Je suis touchée par son patriotisme bien qu’il l’oriente d’un mauvais côté, celui de « l’identité française » ou, comme il préfère le formuler, de la civilisation française. Mais Alain Finkielkraut est « un juif polonais né en France », et la gloire de la République est que des hommes comme lui aient fait de belles études et se soient parfaitement assimilés. Là où je ne l’accompagne plus, c’est dans son refus de comprendre que son parcours ne peut pas constituer le modèle que devraient suivre tous les nouveaux citoyens. En même temps, son histoire me rappelle le parcours de ma mère, née à Odessa, émigrée à 5 ans en France dans des conditions de difficulté inouïes et devenue plus patriote que beaucoup de Français dits de souche. Je hais le nationalisme, mais j’ai assez vécu pour que l’inquiétude patriotique m’émeuve.
A la lecture de ce livre, on se dit que ce qui vous sépare, au-delà de questions politiques et intellectuelles, relève de la différence de tempérament…
Tout à fait. Derrière les options politiques et philosophiques, il y a des tempéraments. Ce qu’on appelle savamment l’idiosyncrasie, le mélange des humeurs propre à chacun. Alain et moi, nous n’avons pas du tout le même mélange d’humeurs. Je définirais mon idiosyncrasie par un mot de Gramsci : « Allier le pessimisme de l’intelligence et l’optimisme de la volonté. » Quant à définir celle d’Alain, il m’est difficile de parler à sa place.
Une autre différence fondamentale n’est-elle pas que lui revendique un rapport presque direct entre sa réaction affective et les propos qu’il tient publiquement, alors que vous affirmez penser toujours de manière dialectique?
Exactement. Et il ne comprend pas que ce trait a fait de lui celui qu’il est devenu pour la plupart des médias. Il ne comprend pas qu’il pourrait être mieux reçu en intégrant des contradictions à sa pensée, et en les dépassant.
Peut-on se dire philosophe quand on n’a pas de pensée dialectique?
Alain a fait des études de lettres et, même si ses écrits témoignent d’un lien réel à la philosophie, il s’est toujours présenté comme un essayiste et jamais comme un philosophe. Il est vrai que son refus du débat rend sa pensée unilatérale et seulement conclusive. Pour dire vrai, si j’aime la dialectique, c’est pour le suspens tragique qu’elle peut créer mais je la récuse, comme le font du reste tant de philosophes contemporains, dès lors qu’elle tente obstinément d’obtenir réconciliation et amnistie, de consentir à l’intraitable. Je préfère scander mes analyses par cet « en même temps » dont Macron n’a pas l’exclusivité, qui fait droit à la complexité du réel et n’empêche aucunement, quand il le faut vraiment, de sauter le pas.
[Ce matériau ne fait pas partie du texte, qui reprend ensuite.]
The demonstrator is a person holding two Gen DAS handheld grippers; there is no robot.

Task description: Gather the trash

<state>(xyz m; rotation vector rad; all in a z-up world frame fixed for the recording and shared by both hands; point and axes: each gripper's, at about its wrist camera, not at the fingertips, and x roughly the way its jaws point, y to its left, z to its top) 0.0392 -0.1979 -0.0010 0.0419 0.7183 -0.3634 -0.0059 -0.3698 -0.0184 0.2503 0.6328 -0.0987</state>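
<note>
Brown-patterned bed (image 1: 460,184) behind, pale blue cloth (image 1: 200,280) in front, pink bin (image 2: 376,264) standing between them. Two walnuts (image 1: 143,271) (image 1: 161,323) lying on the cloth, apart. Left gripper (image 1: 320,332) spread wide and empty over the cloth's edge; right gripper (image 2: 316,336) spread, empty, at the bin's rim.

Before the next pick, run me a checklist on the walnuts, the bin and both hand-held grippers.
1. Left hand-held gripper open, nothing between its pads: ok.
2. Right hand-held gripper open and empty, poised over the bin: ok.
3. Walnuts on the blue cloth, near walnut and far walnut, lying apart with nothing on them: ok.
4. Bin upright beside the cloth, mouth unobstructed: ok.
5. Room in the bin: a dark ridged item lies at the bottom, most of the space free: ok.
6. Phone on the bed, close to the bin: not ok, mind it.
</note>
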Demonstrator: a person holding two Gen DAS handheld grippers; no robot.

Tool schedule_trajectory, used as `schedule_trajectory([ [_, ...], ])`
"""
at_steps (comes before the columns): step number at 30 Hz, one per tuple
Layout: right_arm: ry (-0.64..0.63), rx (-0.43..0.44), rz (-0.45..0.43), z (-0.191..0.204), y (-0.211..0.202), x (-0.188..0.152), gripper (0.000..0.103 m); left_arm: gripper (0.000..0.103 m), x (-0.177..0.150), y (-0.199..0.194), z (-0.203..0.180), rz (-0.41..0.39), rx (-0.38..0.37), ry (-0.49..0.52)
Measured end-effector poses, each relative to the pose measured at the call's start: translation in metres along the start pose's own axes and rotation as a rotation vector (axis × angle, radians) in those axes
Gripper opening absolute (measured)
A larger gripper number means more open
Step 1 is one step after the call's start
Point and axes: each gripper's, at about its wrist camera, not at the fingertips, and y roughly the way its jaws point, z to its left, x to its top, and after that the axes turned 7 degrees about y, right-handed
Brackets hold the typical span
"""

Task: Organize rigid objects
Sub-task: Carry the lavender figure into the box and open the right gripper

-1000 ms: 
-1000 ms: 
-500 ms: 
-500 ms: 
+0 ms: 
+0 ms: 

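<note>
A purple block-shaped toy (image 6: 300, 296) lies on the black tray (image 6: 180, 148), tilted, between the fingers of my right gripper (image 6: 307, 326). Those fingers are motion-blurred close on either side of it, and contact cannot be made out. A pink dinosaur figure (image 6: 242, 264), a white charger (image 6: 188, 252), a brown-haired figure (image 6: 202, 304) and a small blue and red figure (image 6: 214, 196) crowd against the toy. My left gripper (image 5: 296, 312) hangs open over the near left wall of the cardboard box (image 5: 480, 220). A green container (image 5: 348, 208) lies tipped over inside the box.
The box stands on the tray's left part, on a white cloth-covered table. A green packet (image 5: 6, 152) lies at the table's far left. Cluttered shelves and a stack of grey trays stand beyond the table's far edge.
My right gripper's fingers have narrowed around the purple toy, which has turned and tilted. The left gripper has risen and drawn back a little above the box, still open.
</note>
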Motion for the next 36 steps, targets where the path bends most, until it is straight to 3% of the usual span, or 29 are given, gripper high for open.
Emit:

Le simple fait que vous ayez décidé de rendre publiques ces disputes, et d’affirmer publiquement votre amitié, n’est-ce pas sauver un peu Alain Finkielkraut?
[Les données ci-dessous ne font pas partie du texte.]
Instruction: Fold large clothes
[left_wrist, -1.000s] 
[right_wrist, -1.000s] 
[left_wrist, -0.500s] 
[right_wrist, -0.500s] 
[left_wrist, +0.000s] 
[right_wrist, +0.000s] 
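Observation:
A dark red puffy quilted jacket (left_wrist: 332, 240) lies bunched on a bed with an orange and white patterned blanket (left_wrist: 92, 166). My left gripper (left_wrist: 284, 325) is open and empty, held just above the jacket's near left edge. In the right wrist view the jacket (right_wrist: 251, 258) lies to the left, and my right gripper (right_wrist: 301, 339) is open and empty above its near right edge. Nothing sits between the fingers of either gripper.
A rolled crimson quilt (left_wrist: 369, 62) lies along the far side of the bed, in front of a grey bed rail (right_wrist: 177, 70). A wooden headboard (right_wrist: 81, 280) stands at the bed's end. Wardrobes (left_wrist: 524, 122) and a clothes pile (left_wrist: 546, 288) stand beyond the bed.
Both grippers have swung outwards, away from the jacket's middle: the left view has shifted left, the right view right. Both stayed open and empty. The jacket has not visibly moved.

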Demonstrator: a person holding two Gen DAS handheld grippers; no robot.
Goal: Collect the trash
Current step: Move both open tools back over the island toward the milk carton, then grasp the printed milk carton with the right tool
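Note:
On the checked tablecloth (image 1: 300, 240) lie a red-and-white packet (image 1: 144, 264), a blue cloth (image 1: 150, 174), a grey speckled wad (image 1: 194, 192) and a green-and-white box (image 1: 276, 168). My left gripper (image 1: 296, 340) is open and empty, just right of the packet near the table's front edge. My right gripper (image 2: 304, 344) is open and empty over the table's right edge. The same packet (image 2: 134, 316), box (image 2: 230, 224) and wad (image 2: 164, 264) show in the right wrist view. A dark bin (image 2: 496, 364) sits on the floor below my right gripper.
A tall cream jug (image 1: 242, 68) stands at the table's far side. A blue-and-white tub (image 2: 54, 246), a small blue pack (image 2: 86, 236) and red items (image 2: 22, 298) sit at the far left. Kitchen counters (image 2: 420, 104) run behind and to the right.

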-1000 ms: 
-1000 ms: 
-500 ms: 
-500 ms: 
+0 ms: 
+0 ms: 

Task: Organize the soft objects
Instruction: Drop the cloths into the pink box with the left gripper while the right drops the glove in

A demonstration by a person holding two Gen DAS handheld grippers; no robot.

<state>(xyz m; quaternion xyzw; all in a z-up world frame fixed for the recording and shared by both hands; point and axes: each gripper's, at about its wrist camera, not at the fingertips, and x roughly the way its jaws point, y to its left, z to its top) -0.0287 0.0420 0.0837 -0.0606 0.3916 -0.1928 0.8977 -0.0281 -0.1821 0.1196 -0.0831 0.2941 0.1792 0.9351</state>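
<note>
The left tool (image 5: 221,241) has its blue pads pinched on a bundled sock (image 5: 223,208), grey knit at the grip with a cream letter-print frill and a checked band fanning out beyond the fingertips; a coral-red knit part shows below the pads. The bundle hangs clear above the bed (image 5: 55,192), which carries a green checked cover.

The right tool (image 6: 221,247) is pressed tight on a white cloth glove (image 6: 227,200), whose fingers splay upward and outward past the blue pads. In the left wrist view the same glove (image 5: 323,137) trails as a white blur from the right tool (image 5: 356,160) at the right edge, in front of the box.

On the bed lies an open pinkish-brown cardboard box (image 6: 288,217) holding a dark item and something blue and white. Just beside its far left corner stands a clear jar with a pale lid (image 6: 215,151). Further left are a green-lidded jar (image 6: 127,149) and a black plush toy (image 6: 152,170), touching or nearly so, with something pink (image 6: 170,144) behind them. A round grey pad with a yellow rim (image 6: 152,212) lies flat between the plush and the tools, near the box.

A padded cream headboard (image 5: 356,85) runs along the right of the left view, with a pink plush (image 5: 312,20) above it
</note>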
Peut-être. J’aurais aimé pouvoir restaurer sa respectabilité à gauche, et qu’on ne lui crache plus jamais dessus.
Votre amitié avec Alain Finkielkraut a-t-elle résisté au livre? Vous êtes-vous revus depuis?
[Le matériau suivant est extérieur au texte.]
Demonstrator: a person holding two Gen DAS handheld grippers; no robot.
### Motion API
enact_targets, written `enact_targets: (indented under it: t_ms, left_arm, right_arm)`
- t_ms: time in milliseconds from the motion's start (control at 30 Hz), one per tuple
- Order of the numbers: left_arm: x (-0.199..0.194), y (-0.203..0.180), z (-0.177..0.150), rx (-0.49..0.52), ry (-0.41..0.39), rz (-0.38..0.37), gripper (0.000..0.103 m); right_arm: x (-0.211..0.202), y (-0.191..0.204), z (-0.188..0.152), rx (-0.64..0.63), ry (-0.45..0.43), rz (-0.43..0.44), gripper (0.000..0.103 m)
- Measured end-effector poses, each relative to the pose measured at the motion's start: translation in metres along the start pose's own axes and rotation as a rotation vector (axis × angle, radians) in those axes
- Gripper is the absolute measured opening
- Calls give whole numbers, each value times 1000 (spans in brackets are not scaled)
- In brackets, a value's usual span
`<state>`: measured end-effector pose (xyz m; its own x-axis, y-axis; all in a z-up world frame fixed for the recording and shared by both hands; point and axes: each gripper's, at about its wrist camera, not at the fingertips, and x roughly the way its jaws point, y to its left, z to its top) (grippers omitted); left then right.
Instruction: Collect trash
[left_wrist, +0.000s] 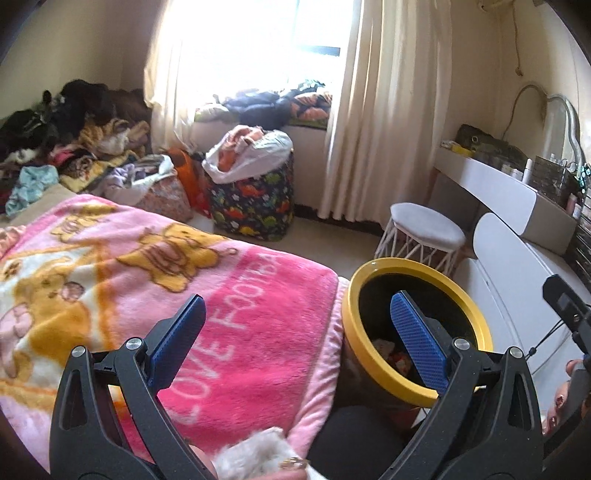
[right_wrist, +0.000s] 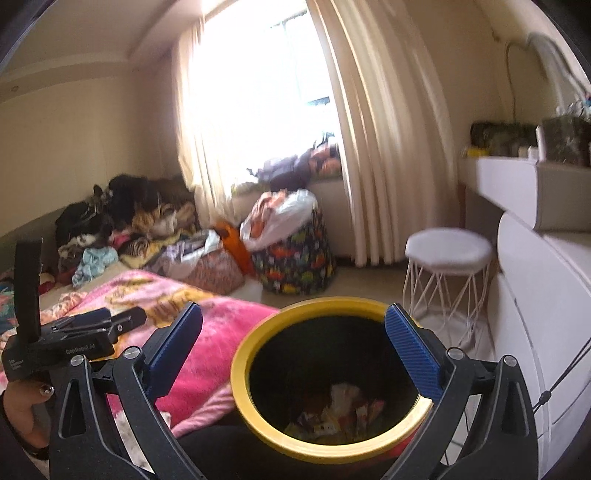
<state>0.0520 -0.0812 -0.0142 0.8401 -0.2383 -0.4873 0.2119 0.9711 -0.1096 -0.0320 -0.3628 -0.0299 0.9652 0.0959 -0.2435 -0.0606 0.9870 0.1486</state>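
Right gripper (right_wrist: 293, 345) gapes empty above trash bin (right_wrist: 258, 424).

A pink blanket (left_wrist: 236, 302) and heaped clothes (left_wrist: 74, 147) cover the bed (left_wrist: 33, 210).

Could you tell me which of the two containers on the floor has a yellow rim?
The bin by the bed, holding wrappers; the dinosaur-print basket is stuffed with clothes.

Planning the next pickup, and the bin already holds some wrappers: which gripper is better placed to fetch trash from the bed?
Probably the left gripper: open, empty, over the pink blanket. The right gripper, also open and empty, hangs over the yellow-rimmed bin.
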Motion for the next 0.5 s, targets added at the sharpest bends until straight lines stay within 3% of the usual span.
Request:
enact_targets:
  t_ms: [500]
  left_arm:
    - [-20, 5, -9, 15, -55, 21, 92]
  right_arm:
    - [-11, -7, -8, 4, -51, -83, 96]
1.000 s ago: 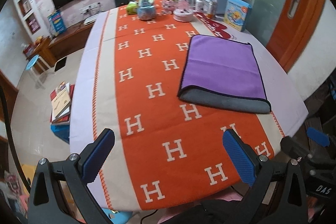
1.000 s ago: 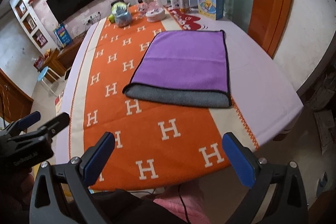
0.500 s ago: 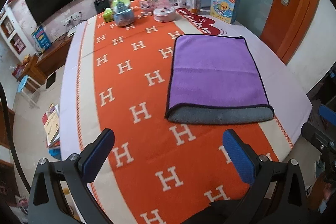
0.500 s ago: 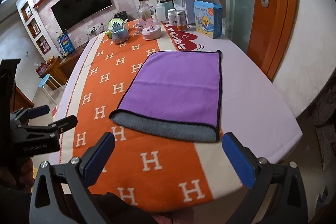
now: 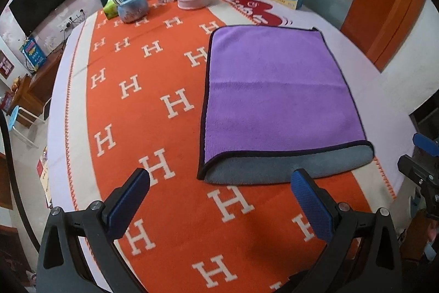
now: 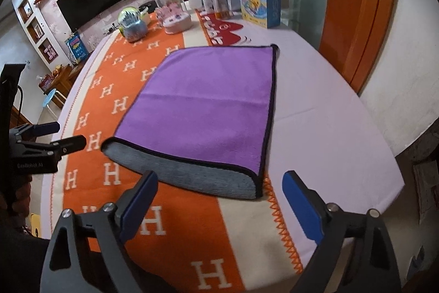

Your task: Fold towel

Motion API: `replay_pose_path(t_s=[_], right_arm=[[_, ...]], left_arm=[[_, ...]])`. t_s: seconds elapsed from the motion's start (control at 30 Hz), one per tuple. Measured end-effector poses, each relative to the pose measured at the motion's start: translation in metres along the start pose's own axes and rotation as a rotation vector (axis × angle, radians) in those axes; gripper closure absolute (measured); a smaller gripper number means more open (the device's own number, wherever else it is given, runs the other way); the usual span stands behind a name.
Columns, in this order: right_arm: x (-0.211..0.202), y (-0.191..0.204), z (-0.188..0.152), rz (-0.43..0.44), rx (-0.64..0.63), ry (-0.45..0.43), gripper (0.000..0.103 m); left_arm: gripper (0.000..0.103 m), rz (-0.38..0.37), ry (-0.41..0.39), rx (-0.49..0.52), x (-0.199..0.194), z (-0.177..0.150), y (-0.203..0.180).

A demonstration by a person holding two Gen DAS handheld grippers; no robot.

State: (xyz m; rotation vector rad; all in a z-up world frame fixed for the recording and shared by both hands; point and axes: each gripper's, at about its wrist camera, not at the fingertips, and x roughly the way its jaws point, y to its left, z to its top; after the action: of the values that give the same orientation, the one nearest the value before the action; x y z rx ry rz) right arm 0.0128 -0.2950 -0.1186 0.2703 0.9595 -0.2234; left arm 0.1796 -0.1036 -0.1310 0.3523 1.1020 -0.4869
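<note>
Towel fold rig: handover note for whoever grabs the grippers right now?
Left gripper: open, empty, above the cloth just short of the towel's near left corner.
Right gripper: open, empty, facing the near right corner.
Towel: flat on the table, purple side up, grey near edge showing; it looks folded once already. Nothing is touching it.
Done: apparently the first fold, and the approach.
Left: probably grip the two near corners, fold again, smooth and let go.

Even indoor light, soft shadows (strong fisheye edge warp).
</note>
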Motion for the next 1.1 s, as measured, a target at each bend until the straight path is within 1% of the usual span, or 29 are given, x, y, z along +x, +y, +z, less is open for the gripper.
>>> replay_pose_path(t_s=[0.17,0.27,0.33,0.43,0.57,0.63,0.7,0.8,0.87,0.93,0.97,1.1], right_arm=[[0.027,-0.012,-0.003,-0.007,-0.006,0.05,0.018],[0.041,-0.019,-0.004,0.002,0.0,0.065,0.022],[0.048,-0.023,-0.005,0.018,0.001,0.07,0.029],[0.059,-0.029,-0.004,0.031,0.013,0.088,0.033],[0.069,-0.036,-0.005,0.037,0.034,0.104,0.038],[0.075,-0.038,-0.004,0.034,0.036,0.113,0.044],[0.079,-0.04,-0.005,0.038,0.038,0.121,0.047],[0.084,-0.042,-0.005,0.044,0.035,0.137,0.055],[0.085,-0.042,-0.006,0.052,0.031,0.142,0.057],[0.085,-0.042,-0.007,0.071,0.029,0.145,0.061],[0.086,-0.041,-0.007,0.077,0.028,0.148,0.062],[0.087,-0.039,-0.007,0.083,0.017,0.156,0.069]], left_arm=[[0.002,0.015,0.038,0.025,0.031,0.009,-0.001],[0.003,0.028,0.055,0.044,0.046,0.014,-0.001],[0.006,0.035,0.076,0.042,0.057,0.016,0.001],[0.006,0.048,0.11,0.039,0.071,0.018,0.003],[0.007,0.041,0.138,0.026,0.082,0.019,0.004],[0.012,0.032,0.151,0.016,0.087,0.019,0.005],[0.016,0.026,0.164,0.006,0.092,0.018,0.005],[0.027,0.012,0.179,-0.011,0.096,0.018,0.006],[0.031,0.002,0.187,-0.022,0.099,0.018,0.009],[0.039,-0.012,0.19,-0.03,0.099,0.018,0.01],[0.041,-0.018,0.191,-0.033,0.101,0.018,0.011],[0.057,-0.04,0.2,-0.045,0.102,0.017,0.012]])
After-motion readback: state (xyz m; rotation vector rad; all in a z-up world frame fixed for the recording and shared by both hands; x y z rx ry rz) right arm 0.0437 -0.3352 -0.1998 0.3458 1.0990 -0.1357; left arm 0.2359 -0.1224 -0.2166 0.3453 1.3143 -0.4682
Oui. Nous nous retrouvons de temps en temps chez lui, avec sa femme et un ou deux amis très proches, nous fêtons notre communauté de destin en buvant de la vodka et en mangeant des harengs.
“JE SUIS TOUCHÉE PAR SON PATRIOTISME […]. LÀ OÙ JE NE L’ACCOMPAGNE PLUS, C’EST DANS SON REFUS DE COMPRENDRE QUE SON PARCOURS NE PEUT PAS CONSTITUER LE MODÈLE À SUIVRE POUR TOUS LES NOUVEAUX CITOYENS.”